Work request: Restate word for word the lines of the data below, from the first through the one that has "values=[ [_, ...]".
____________
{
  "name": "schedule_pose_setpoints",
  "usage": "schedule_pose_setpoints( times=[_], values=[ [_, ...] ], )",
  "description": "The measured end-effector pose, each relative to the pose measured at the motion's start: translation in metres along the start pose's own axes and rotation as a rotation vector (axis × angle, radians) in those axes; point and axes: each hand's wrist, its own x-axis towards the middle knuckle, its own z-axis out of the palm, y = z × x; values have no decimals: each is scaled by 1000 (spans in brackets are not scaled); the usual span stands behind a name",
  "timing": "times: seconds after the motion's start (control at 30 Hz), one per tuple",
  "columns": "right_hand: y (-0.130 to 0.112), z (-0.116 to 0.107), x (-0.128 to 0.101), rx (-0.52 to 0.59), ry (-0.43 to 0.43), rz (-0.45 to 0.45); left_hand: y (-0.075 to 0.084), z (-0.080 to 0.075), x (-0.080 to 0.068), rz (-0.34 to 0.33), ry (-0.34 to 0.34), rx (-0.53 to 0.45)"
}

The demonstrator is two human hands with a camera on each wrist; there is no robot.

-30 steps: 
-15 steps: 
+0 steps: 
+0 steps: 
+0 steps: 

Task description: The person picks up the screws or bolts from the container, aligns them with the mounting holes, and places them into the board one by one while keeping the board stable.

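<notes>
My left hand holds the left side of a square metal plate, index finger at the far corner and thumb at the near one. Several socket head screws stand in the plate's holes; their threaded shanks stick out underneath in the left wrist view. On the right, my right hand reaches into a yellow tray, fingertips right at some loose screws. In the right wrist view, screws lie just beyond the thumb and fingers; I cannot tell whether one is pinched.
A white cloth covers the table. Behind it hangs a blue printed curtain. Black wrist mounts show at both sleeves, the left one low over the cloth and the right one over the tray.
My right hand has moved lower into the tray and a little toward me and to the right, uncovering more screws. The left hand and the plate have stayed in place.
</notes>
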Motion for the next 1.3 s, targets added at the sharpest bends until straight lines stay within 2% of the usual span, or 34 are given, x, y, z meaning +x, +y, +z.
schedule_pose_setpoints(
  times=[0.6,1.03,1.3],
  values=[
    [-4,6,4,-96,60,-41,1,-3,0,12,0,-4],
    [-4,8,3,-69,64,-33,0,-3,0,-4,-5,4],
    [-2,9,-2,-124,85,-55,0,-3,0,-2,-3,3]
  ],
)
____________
Exercise solution:
{
  "name": "schedule_pose_setpoints",
  "usage": "schedule_pose_setpoints( times=[_], values=[ [_, ...] ], )",

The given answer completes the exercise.